In a 2004 interview, Kopelman talked about what he likes about this job and how it encompasses everything he enjoys doing.
“It was the first time in my life that everything worked out. It was all what I wanted to do. It was advertising, it was merchandising, it was retail, it was running a business. And , I loved fashion from afar. I was one of those rare husbands who didn’t mind when my wife asked me to come look at two dresses and help her decide.” said Kopelman, who was married to Kopelman. The two often appeared together at charity events.
Allie and Coco Kopelman
Lexi Moreland
He said that when he joined Chanel in 1985, it was a very different place. At the time, Chanel had just begun opening its own stores and Karl Lagerfeld had only been designing ready-to-wear collections for a few years. . The mindset of many long-time Chanel employees he met was that Chanel fashion was scripted and should not be promoted at all, or in the same way that fragrances were promoted. It was.

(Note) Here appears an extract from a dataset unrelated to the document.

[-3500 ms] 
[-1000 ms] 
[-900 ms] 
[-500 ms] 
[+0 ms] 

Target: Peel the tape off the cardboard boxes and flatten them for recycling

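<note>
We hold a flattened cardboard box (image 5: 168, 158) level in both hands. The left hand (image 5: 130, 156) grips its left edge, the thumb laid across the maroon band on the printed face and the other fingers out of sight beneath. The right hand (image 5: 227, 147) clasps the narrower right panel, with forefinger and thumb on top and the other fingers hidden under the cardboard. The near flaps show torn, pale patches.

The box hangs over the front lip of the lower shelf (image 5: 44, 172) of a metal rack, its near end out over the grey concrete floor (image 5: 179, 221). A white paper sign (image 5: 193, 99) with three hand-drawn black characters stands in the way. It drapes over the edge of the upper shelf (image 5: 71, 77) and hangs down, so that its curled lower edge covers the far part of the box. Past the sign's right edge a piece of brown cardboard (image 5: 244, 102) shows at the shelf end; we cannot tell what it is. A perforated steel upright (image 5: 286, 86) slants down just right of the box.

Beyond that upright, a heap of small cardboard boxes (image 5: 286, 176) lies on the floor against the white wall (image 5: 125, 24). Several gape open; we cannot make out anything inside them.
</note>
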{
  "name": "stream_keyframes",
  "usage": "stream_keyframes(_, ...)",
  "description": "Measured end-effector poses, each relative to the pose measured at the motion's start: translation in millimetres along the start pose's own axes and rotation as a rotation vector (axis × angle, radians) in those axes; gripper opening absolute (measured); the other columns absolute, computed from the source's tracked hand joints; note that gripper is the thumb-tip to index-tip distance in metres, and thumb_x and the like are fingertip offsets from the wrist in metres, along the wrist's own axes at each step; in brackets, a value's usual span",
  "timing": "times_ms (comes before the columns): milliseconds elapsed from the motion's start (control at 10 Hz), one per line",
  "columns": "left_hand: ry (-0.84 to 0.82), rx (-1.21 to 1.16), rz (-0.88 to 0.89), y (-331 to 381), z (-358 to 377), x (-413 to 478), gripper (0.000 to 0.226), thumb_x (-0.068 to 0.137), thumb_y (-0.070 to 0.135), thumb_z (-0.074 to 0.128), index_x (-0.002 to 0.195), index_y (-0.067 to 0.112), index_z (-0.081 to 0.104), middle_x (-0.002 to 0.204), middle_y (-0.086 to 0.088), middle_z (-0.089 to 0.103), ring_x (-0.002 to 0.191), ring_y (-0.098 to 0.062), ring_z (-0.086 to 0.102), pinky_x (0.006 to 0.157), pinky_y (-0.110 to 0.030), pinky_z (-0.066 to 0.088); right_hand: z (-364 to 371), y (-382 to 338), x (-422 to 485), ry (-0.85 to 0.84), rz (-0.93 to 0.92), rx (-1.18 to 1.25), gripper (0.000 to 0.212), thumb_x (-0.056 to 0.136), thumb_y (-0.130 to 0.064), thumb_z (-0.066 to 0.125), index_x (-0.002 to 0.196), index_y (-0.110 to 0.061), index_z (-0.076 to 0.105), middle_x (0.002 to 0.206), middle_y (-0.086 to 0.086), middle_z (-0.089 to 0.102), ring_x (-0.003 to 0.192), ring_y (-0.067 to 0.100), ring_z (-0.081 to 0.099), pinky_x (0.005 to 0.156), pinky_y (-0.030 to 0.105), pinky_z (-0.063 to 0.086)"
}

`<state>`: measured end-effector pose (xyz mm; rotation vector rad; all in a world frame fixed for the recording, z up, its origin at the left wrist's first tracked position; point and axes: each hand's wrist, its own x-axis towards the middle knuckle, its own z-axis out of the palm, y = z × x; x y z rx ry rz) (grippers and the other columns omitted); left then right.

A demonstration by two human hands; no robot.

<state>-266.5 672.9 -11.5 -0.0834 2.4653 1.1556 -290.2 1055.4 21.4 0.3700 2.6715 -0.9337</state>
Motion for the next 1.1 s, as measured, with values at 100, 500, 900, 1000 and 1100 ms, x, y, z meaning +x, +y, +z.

Kopelman maintains strong relationships with retailers and magazine publishers, maintains Chanel’s high status as one of the world’s great brand names, protects its sophisticated appeal, and offers jewelry without having to acquire its own products. The company is credited with expanding its product range in categories such as and watches. Even in difficult times, we are on the path of promotion. He is also known for leading a careful retail expansion in the United States, and for being very careful and patient in choosing the right locations for new stores.
In his exit interview, Kopelman recalled Chanel’s expansion in the United States, which at the time had 16 company-owned stores, eight luxury jewelry boutiques and more than 90 retail accounts. The introduction of the Coco Mademoiselle fragrance and the 20-month negotiations to bring Nicole Kidman as the new face of Chanel No. 5 in commercials directed by Baz Luhrmann.

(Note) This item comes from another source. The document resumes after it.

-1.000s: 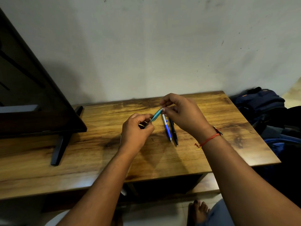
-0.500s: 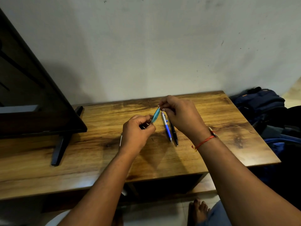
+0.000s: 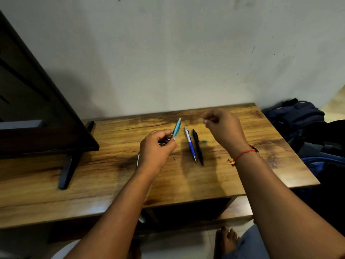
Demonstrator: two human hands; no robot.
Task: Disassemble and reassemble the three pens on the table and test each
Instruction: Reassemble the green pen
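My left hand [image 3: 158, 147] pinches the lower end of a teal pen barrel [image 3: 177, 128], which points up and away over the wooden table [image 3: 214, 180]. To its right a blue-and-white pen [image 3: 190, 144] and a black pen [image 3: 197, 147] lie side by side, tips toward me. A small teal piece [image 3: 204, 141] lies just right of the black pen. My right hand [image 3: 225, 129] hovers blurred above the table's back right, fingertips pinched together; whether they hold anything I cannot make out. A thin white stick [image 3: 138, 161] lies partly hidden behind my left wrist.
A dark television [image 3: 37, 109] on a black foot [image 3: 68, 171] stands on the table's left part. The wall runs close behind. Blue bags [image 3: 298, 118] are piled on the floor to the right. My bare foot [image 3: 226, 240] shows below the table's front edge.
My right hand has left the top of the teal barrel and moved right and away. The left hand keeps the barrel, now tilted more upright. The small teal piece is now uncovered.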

“What was interesting to me was that I felt like I could play a role in tapping into Karl’s raw talent and helping market the product,” he told WWD in 2004, adding that Kopelman’s trademarked proverbs from the war chest elicited business practices. If you have the right product, you can have a very good business, but if you have the right product, backed by the right marketing, you can have a great business,” Kopelman said.
Kopelman was involved in numerous charities and nonprofit organizations. In January 1989, he was appointed by President Ronald Reagan to the United States Holocaust Memorial Council. He served on the Board of Supervisors of Columbia Business School, St. Bernard’s School for Boys in New York, the Municipal Arts Association, and the East Side Settlement House. He also served as chairman of the Winter Antique Show. Kopelman was also president of the Nantucket Historical Society and a founding board member of the Upper East Side Historic District. He also served on the board of directors of the New York City American Ballet School, which his wife Coco attended as a child. Today there is a studio named after Kopelman there.

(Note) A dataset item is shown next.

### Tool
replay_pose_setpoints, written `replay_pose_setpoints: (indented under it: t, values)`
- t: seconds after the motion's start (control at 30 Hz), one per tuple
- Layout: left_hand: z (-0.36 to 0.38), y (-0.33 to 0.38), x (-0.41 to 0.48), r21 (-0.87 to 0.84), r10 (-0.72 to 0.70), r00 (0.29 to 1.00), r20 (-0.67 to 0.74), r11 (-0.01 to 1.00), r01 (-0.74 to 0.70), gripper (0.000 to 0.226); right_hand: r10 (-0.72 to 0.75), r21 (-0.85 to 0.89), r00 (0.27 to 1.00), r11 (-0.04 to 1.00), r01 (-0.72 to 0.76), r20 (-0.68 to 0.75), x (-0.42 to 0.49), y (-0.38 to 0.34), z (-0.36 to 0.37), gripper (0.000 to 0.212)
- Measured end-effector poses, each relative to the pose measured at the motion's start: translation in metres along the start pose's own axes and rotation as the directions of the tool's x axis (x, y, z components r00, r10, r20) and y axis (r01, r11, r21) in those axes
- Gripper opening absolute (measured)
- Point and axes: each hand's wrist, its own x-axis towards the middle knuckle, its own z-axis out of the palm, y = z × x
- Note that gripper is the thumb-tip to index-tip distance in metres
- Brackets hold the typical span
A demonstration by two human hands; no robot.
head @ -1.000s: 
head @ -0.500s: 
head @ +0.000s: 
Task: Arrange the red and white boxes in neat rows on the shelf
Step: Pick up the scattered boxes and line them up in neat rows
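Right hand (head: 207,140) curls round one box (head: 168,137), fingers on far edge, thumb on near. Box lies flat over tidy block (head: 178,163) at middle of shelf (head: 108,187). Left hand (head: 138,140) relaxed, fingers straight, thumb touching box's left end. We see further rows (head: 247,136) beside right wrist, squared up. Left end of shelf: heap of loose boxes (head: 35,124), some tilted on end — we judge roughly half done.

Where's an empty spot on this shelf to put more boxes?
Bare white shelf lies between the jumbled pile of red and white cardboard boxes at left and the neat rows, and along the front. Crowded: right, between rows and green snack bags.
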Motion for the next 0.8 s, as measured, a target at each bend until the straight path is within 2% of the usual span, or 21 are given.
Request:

His previous aviation hobby came to an abrupt end when he met Coco. “I gave it up as a condition of marriage. My wife can’t stand small planes,” Kopelman said in a 2013 WWD article.
In 2022, Kopelman was honored in the Look Good Feel Better Beauty Cares DreamBall. When accepting the Legacy Award, he spoke to the audience about his tattoos (“Once I did it, I was done,” he said), his golf game (“I’m a bad golfer”) and the importance of joy. boiled. “The harder you work, the luckier you get, because you put yourself in situations where you’re looking for opportunities,” Kopelman said.
In addition to his wife Coco, Kopelman is survived by a daughter, Jill Kargman, a son, Will Kopelman, and six grandchildren. Kopelman’s fraternal twin brother, David, a judge, died in 2022, and her younger brother, Robert, died of lung cancer in 1999.